**WORK ORDER:**
Across the whole listing, copy out every line that includes the string "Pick".

== ENTRIES SUPPLIED

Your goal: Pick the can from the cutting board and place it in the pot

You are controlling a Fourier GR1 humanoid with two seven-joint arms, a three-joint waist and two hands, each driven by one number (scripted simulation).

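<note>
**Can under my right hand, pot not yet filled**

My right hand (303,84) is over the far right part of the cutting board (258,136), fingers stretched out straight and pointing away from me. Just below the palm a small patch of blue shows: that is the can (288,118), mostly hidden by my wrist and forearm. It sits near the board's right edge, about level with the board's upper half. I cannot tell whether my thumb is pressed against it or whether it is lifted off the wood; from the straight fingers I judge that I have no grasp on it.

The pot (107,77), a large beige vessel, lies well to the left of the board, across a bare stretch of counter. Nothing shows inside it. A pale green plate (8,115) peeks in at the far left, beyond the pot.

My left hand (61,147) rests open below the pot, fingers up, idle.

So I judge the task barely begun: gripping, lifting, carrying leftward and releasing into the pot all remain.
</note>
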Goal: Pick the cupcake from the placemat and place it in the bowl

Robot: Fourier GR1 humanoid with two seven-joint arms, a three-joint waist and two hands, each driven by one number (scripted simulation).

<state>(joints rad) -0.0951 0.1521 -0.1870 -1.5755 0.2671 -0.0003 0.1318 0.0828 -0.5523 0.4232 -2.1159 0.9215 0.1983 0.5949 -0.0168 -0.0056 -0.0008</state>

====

**OUTPUT:**
Your goal: Pick the can from the cutting board and place it in the pot
Goal: Pick the cupcake from the placemat and place it in the bowl

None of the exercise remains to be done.